Task statement →
Once the pictures are set aside, copy the data below exactly as it stands.

====== Data extract ======

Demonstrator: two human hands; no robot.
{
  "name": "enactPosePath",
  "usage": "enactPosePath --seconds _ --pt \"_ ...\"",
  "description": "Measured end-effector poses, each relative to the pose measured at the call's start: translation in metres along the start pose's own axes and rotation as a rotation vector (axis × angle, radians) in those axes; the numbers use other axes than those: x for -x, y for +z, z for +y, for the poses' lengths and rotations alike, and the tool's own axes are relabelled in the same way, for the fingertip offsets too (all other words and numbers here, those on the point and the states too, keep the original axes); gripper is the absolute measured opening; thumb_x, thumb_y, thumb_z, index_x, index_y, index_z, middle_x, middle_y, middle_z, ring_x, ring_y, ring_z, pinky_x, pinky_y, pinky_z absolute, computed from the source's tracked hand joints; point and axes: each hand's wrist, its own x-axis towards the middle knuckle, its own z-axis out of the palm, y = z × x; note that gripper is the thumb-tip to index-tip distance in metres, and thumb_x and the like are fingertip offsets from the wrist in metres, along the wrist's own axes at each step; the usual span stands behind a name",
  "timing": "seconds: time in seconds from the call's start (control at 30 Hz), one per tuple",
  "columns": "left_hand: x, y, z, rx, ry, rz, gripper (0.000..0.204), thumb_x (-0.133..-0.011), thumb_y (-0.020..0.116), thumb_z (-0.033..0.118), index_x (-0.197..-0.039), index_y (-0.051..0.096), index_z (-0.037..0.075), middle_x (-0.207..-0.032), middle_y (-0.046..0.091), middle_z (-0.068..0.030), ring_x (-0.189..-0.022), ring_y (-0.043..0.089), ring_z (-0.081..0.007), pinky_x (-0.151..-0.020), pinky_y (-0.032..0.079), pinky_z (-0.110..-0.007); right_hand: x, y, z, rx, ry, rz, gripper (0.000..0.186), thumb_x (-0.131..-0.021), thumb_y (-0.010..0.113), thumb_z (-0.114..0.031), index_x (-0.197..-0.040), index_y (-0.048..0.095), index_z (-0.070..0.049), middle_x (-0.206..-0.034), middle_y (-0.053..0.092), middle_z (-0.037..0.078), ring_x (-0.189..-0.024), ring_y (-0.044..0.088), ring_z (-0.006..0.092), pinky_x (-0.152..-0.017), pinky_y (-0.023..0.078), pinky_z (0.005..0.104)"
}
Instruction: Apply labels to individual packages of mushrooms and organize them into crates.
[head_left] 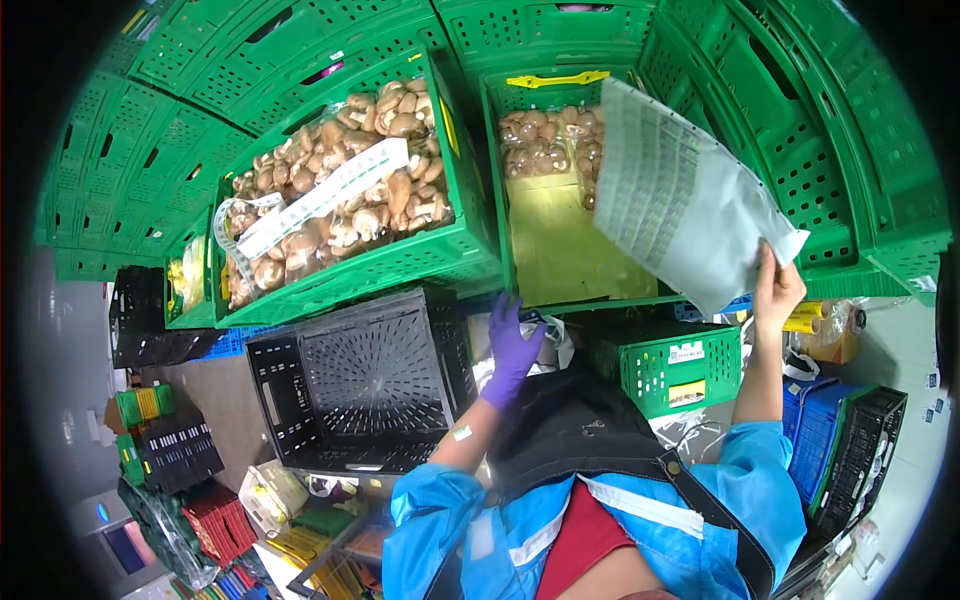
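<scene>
My right hand (775, 290), bare, pinches the corner of a translucent plastic sheet or bag (685, 190) with a printed grid, raised over the right side of a green crate (492, 190). In that crate, packed mushrooms (535, 135) lie at the far end on a yellowish base (550, 250). My left hand (515, 350), in a purple glove, has its fingers spread and holds nothing, just below that crate's near edge. To the left, a green crate (370, 260) is full of bagged mushrooms (400, 200) with long printed paper strips (320, 195) on top.
An empty black crate (280, 400) sits at my lower left. A smaller green crate (650, 370) is below the raised sheet. Green crates (170, 100) form walls behind. Stacked blue and black crates (855, 460) stand at the right, red and other crates (215, 520) at the lower left.
</scene>
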Motion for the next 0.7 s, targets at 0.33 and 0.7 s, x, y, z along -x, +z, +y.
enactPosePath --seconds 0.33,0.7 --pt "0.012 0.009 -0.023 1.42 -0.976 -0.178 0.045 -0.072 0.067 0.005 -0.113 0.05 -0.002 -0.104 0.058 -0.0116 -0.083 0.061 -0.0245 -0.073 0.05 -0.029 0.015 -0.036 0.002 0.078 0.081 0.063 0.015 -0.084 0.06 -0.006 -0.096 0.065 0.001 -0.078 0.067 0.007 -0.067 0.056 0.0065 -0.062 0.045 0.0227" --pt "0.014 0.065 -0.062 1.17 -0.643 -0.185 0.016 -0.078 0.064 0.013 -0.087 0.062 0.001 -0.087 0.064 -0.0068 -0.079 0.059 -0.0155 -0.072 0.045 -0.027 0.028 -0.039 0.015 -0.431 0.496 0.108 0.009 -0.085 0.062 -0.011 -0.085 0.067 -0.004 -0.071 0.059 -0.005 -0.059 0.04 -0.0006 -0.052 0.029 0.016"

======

Exercise result →
Demonstrator: two human hands; no robot.
{
  "name": "enactPosePath",
  "usage": "enactPosePath --seconds _ --pt \"_ ...\"",
  "description": "Measured end-effector poses, each relative to the pose measured at the call's start: translation in metres along the start pose's own axes and rotation as a rotation vector (axis × angle, radians) in those axes; the numbers use other axes than those: x for -x, y for +z, z for +y, for the poses' lengths and rotations alike, and the tool's own axes are relabelled in the same way, for the fingertip offsets too (all other words and numbers here, those on the point and the states too, keep the original axes); gripper is the absolute measured opening; thumb_x, thumb_y, thumb_z, index_x, index_y, index_z, middle_x, middle_y, middle_z, ring_x, ring_y, ring_z, pinky_x, pinky_y, pinky_z absolute, computed from the source's tracked hand joints; point and axes: each hand's wrist, its own x-axis towards the middle knuckle, its own z-axis out of the palm, y = z × x; note that gripper is the thumb-tip to index-tip distance in metres, and thumb_x and the like are fingertip offsets from the wrist in metres, along the wrist's own axes at each step; the usual span stands behind a name",
  "timing": "seconds: time in seconds from the call's start (control at 30 Hz), one per tuple",
  "columns": "left_hand: x, y, z, rx, ry, rz, gripper (0.000..0.204), thumb_x (-0.133..-0.011), thumb_y (-0.020..0.116), thumb_z (-0.033..0.118), index_x (-0.197..-0.039), index_y (-0.051..0.096), index_z (-0.037..0.075), middle_x (-0.207..-0.032), middle_y (-0.046..0.091), middle_z (-0.068..0.030), ring_x (-0.189..-0.022), ring_y (-0.043..0.089), ring_z (-0.081..0.007), pinky_x (-0.151..-0.020), pinky_y (-0.032..0.079), pinky_z (-0.110..-0.007); right_hand: x, y, z, rx, ry, rz, gripper (0.000..0.186), thumb_x (-0.131..-0.021), thumb_y (-0.010..0.113), thumb_z (-0.114..0.031), index_x (-0.197..-0.040), index_y (-0.048..0.095), index_z (-0.070..0.049), middle_x (-0.206..-0.034), middle_y (-0.053..0.092), middle_z (-0.037..0.078), ring_x (-0.189..-0.024), ring_y (-0.044..0.088), ring_z (-0.006..0.092), pinky_x (-0.152..-0.017), pinky_y (-0.023..0.078), pinky_z (0.005..0.104)"
}
Instruction: Apply labels to individual packages of mushrooms and organize them into crates.
[head_left] 
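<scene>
My right hand (775, 290), bare, pinches the corner of a translucent plastic sheet or bag (685, 190) with a printed grid, raised over the right side of a green crate (492, 190). In that crate, packed mushrooms (535, 135) lie at the far end on a yellowish base (550, 250). My left hand (515, 350), in a purple glove, has its fingers spread and holds nothing, just below that crate's near edge. To the left, a green crate (370, 260) is full of bagged mushrooms (400, 200) with long printed paper strips (320, 195) on top.
An empty black crate (280, 400) sits at my lower left. A smaller green crate (650, 370) is below the raised sheet. Green crates (170, 100) form walls behind. Stacked blue and black crates (855, 460) stand at the right, red and other crates (215, 520) at the lower left.
</scene>
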Motion for the next 0.7 s, targets at 0.33 and 0.7 s, x, y, z along -x, +z, +y.
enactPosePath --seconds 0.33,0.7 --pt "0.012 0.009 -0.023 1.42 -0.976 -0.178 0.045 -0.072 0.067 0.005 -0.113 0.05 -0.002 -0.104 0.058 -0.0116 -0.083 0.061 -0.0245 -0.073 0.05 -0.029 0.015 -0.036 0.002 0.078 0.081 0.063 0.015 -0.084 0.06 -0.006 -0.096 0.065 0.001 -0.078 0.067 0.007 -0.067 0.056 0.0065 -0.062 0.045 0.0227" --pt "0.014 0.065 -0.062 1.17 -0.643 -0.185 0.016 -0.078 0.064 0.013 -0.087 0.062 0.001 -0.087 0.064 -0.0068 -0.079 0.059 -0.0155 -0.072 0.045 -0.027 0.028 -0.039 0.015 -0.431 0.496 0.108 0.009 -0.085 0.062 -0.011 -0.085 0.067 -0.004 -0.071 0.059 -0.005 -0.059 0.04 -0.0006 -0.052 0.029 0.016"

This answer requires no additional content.